I need to generate a combo-box listing each of the five suppliers for an
Item Number. I've considered something like

[combo].[additem] dlookup (ItemNumber, Supplier1) - forgive the bad
programming!

but it seems a bit intensive for some low spec workstations

Is it possible to create a querry to base the combo box on?

thanks in advance

Jay Hallsworth
 
J

jay

Duane,

Many thanks for your help, mission acomplished ... eventually

I created a make table query from the Sage Line100 ODBC datasource (had to
do this because the union query returned ODBC errors if run directly on the
ODBC datasource) I then created a union query to normalise the table as you
suggested, then created a select query to filter out the ItemNumber I
required and based the combo box row source on that by updating it when
loosing focus on the ItemNumber field on the form.
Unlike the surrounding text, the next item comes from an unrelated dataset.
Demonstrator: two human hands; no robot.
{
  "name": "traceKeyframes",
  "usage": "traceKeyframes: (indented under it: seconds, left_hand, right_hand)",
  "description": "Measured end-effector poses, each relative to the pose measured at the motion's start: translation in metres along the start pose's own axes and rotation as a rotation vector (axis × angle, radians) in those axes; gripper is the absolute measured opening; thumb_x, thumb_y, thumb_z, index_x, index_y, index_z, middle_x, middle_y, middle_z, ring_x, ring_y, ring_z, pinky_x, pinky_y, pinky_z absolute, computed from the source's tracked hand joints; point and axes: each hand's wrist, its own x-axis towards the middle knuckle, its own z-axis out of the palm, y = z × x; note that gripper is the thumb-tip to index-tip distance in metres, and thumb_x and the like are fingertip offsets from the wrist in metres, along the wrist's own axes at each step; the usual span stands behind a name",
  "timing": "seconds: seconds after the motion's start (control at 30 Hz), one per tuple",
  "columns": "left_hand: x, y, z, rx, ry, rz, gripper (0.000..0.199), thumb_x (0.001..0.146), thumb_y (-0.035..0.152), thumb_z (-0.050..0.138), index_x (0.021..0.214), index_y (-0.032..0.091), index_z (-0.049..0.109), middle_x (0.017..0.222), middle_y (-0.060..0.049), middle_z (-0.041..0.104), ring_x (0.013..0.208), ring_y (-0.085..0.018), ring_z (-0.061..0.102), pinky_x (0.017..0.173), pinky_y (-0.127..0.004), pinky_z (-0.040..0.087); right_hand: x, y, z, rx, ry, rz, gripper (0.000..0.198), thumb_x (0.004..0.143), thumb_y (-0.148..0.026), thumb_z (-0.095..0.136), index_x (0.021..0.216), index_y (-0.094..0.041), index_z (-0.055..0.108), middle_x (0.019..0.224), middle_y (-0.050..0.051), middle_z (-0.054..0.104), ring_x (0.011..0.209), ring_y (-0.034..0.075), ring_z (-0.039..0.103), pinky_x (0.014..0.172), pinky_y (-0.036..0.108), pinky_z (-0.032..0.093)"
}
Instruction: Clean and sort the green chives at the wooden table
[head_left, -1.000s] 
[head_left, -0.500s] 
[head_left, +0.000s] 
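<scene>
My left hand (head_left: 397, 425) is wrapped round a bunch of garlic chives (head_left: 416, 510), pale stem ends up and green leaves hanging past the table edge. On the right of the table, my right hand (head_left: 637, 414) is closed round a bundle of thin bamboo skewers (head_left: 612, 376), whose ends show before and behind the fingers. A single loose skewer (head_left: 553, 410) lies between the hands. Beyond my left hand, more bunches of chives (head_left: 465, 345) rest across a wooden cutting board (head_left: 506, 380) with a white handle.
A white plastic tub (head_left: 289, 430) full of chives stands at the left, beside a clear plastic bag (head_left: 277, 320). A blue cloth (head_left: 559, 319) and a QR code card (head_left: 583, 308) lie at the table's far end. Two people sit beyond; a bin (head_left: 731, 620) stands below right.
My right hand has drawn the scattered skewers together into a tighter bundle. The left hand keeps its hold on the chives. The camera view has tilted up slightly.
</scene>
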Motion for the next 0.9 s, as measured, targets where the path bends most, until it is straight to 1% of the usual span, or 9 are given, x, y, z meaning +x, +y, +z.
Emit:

Still got a bit of work to do writing a macro to re-query the union, but it
should be pretty streight forward from here on in

thanks once again for your help

regards,

Jay




Duane Hookom said:
You can use a union query to normalize your data:
SELECT ItemNumber, Supplier1 as Supplier, 1 as SupNum
FROM tblSageSpreadsheet
UNION ALL

SELECT ItemNumber, Supplier2,2
FROM tblSageSpreadsheet
WHERE Supplier2 is not null
UNION ALL

SELECT ItemNumber, Supplier3, 3
FROM tblSageSpreadsheet
WHERE Supplier3 is not null
UNION ALL
--- etc ---;


--
Duane Hookom
MS Access MVP
--

jay said:
Hi Duane,

Many thanks for your reply.

If only ... I've been thinking that ever since I've started looking at
the table! ... unfortunately the table isn't mine, it's actually a table
I'm getting from Sage Line100. I'm constantly in bewilderment as to the
logic of Sage's programming!

Regards,

Jay



Duane Hookom said:
You shouldn't have 5 supplier fields. This isn't normalized. Can you
change your data structures to have a table with fields and records
like:

ItemNumber SupplierID
A 1
A 2
A 7
B 1
B 4

This kind of setup allows any number of suppliers per ItemNumber and
makes your combo box a piece of cake.

--
Duane Hookom
MS Access MVP
--

All,

I've got a table as follows:

[ItemNumber] [Supplier1] [Supplier2] [Supplier3]
[Supplier4] [Supplier5]

I need to generate a combo-box listing each of the five suppliers for
an Item Number. I've considered something like

[combo].[additem] dlookup (ItemNumber, Supplier1) - forgive the bad
programming!

but it seems a bit intensive for some low spec workstations

Is it possible to create a querry to base the combo box on?